#### BRIEF
Taking the line with "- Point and" as the first and the line with "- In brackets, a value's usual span" as the last, set down exactly every line in that range from the entries below, and no more.

#### PROVIDED RECORDS
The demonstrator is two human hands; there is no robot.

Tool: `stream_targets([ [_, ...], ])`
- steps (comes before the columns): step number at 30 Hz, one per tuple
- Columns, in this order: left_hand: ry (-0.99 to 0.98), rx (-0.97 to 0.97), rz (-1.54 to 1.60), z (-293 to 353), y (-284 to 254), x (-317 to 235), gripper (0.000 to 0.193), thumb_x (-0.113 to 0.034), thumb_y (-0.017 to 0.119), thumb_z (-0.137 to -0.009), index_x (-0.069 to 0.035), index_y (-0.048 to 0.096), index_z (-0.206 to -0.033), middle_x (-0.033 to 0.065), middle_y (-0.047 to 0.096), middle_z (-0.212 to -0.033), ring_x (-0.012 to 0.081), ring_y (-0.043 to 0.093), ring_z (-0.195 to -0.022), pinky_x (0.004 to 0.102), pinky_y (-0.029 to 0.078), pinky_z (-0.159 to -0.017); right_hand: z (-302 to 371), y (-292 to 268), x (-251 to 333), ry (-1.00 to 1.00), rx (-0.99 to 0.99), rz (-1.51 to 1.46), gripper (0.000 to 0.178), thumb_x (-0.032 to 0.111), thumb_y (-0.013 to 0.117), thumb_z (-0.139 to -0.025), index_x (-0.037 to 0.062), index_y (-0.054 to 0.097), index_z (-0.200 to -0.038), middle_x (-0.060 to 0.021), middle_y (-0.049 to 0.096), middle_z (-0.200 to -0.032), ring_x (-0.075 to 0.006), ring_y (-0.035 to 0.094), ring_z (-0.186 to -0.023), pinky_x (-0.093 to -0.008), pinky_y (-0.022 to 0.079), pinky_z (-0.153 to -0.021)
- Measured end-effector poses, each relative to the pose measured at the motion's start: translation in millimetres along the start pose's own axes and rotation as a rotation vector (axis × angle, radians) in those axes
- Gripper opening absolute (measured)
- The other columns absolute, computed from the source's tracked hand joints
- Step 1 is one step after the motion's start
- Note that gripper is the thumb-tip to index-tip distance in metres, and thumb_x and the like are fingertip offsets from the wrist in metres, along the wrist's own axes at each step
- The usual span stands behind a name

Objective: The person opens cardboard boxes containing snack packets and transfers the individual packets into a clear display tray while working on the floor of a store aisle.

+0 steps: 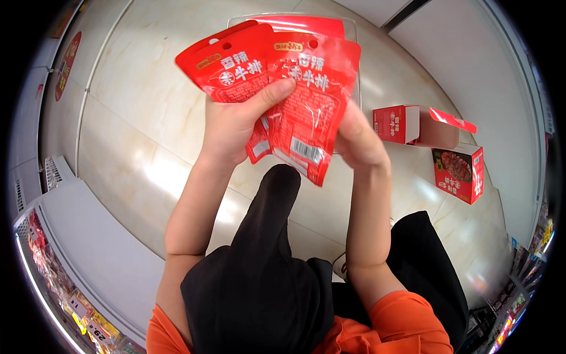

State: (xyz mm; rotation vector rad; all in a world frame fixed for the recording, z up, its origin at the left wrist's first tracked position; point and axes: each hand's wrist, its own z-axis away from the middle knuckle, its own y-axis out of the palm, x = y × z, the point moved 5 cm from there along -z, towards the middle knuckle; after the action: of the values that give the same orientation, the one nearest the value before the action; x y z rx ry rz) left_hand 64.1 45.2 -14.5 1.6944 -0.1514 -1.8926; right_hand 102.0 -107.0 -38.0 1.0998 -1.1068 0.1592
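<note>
Several red snack packets (240, 69) are fanned out in front of me, with a larger-looking front packet (312, 118) on the right side of the fan. My left hand (247, 115) is closed on them, its thumb lying across their faces. At the right edge of the front packet, my right hand (362, 138) curls behind it and supports the packets from that side; most of its fingers are hidden. Behind the packets, a clear plastic tray (354, 26) shows its rim, with more red packaging inside it.
To the right, an opened red carton (396, 125) lies on the tiled floor, beside another red box (463, 177) with a food picture. Stocked shelves (65, 289) line the lower left. A white cabinet panel (483, 65) rises on the right. My black-clad knee (274, 200) is below the packets.
</note>
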Motion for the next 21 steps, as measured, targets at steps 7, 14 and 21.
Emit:
stream_targets([
  [7, 0.164, -0.196, -0.133, -4, -10, -15, 0.029, -0.003, 0.077, -0.08, 0.003, 0.064, -0.105, 0.0104, 0.07, -0.096, 0.0159, 0.069, -0.084, 0.0286, 0.059, -0.071, -3, 11, -18, 0.069, -0.164, -0.113, 0.078, 0.024, 0.077, -0.082, 0.0012, 0.033, -0.143, -0.0101, 0.052, -0.134, -0.0195, 0.056, -0.116, -0.0352, 0.047, -0.097],
  [14, 0.413, -0.176, -0.568, -2, -3, -12, 0.035, -0.001, 0.081, -0.072, 0.003, 0.063, -0.101, 0.008, 0.07, -0.093, 0.0134, 0.067, -0.081, 0.0269, 0.056, -0.071, -17, 23, -10, 0.061, -0.135, -0.018, 0.078, 0.002, 0.084, -0.068, 0.0003, 0.041, -0.134, -0.0104, 0.055, -0.126, -0.02, 0.057, -0.114, -0.0361, 0.051, -0.096],
  [21, 0.377, -0.216, -0.346, -6, -11, -3, 0.031, -0.004, 0.076, -0.081, 0.003, 0.061, -0.107, 0.0085, 0.069, -0.101, 0.0127, 0.066, -0.086, 0.0274, 0.055, -0.075, -12, -13, -33, -0.19, -0.544, 0.186, 0.061, 0.003, 0.086, -0.068, 0.0008, 0.048, -0.117, -0.0118, 0.064, -0.107, -0.0158, 0.064, -0.092, -0.0305, 0.055, -0.079],
])
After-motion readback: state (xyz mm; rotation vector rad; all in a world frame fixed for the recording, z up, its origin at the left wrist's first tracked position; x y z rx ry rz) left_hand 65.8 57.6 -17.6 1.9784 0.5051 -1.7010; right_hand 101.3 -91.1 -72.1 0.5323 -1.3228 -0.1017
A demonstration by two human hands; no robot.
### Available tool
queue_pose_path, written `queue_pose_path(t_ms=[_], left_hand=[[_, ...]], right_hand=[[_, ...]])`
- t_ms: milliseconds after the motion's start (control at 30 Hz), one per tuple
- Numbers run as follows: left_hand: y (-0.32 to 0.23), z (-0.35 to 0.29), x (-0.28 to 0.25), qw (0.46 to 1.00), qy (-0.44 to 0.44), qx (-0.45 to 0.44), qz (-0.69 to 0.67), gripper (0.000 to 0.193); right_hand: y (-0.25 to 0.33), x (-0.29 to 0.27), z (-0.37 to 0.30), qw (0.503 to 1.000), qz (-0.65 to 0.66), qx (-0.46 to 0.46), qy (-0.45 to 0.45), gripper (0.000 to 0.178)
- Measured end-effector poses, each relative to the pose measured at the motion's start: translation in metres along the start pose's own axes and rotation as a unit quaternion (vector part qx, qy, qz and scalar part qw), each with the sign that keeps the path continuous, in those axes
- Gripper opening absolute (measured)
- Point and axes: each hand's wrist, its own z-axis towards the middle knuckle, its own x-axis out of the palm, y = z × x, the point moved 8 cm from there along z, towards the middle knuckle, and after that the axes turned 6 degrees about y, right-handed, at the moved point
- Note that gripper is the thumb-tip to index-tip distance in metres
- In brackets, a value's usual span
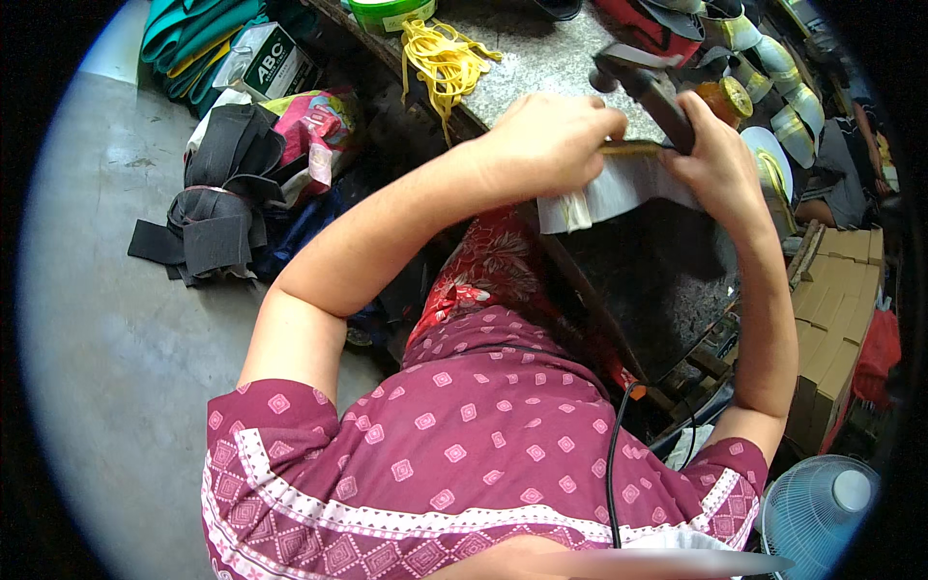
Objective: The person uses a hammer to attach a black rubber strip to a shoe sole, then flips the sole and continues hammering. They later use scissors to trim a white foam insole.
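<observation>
My right hand is closed around the dark handle of a hammer. Its head, blurred by motion, is tilted up over the worktable. My left hand grips a whitish curved piece with a yellowish-brown upper edge. The piece looks like a shoe upper, though its kind is not certain. It hangs between my hands below the hammer, and a short pale strip dangles from its lower left corner. My right fingertips are close to its upper edge; whether they touch it I cannot tell.
Yellow laces hang over the table's left edge beside a green tub. Several whitish curved pieces and an amber jar lie to the right. Dark fabric bundles stand on the left floor, cardboard boxes and a fan at right.
</observation>
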Motion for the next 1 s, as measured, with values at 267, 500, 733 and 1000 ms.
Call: queue_pose_path(t_ms=[267,500,733,1000], left_hand=[[0.052,0.028,0.023,0.984,0.103,-0.131,0.065,0.022],[0.058,0.029,0.032,0.981,0.119,-0.137,0.064,0.018],[0.055,0.006,0.027,0.987,0.061,-0.139,0.051,0.025],[0.050,0.007,0.028,0.995,0.055,-0.074,0.032,0.032]], right_hand=[[0.030,-0.017,0.013,0.962,-0.092,-0.113,-0.231,0.042],[-0.009,-0.001,-0.006,0.994,0.068,0.027,-0.077,0.043],[0.002,0.021,-0.034,0.988,-0.068,0.026,-0.134,0.033],[-0.002,-0.001,-0.033,0.985,0.007,0.015,-0.169,0.036]])
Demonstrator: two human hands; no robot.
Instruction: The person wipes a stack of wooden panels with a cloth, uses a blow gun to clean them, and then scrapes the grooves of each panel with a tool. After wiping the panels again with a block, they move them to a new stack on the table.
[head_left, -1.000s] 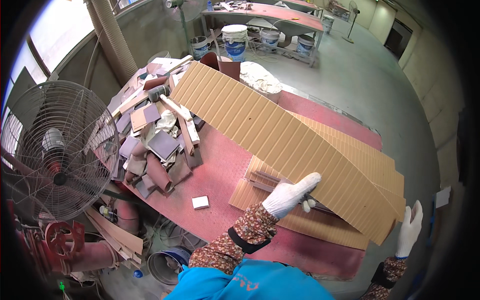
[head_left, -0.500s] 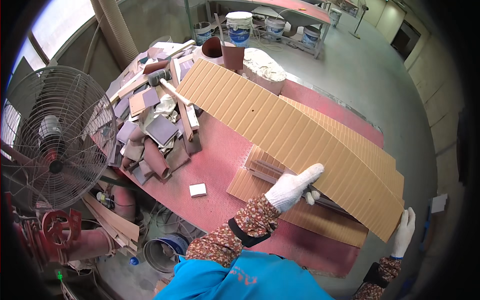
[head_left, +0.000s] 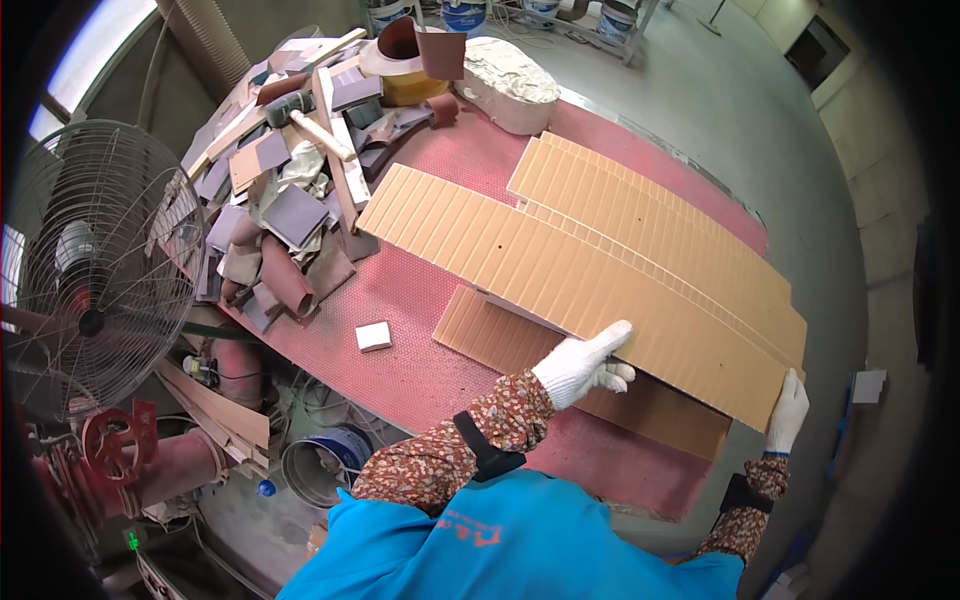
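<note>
A long brown panel with crosswise grooves (head_left: 560, 285) lies slantwise over the table, between both my hands. My left hand (head_left: 585, 368), in a white knitted glove, is closed on its near edge, thumb on top and fingers curled underneath. At the panel's right end, my gloved right hand (head_left: 789, 412) grips the corner; its fingers are partly hidden. Behind the held panel lies another grooved brown panel (head_left: 640, 215), their edges close together. A further brown panel (head_left: 480, 330) shows below the near edge, mostly covered.
A heap of sanding pads and wood strips (head_left: 295, 215) covers the left part of the red table (head_left: 420, 270). A small white block (head_left: 373, 336) lies nearer. Left stands a caged fan (head_left: 95, 290); a bucket (head_left: 325, 465) is on the floor. A white-covered bundle (head_left: 508, 85) sits at the back.
The held panel has come down flatter and nearer, uncovering more of the panel behind it. Both hands have moved with it. The whole view has shifted slightly.
</note>
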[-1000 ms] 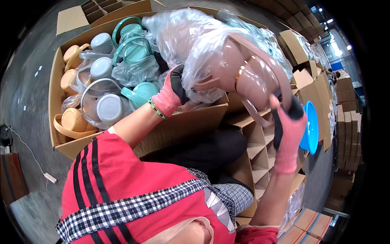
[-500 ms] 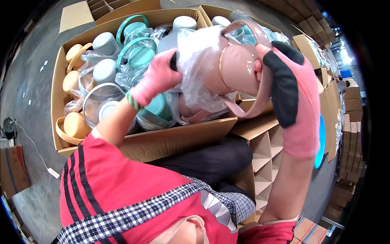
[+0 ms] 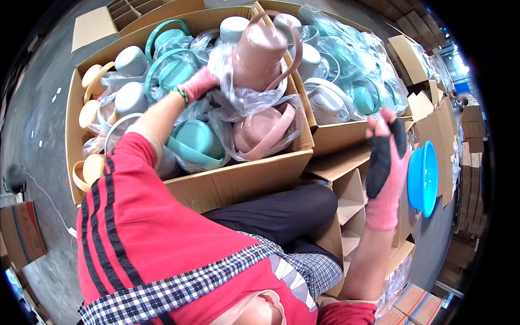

#### RESPONSE
- Point and axes: each hand's wrist, its own z-axis towards the middle knuckle, its own x-axis out of the palm, y = z × x, the point moved 8 cm from there along z, towards the middle knuckle, and after that the axes turned 6 degrees about y, right-handed, at the moved point
- Note that gripper is the thumb-tip to index-tip distance in metres
- In brackets, a value's usual span

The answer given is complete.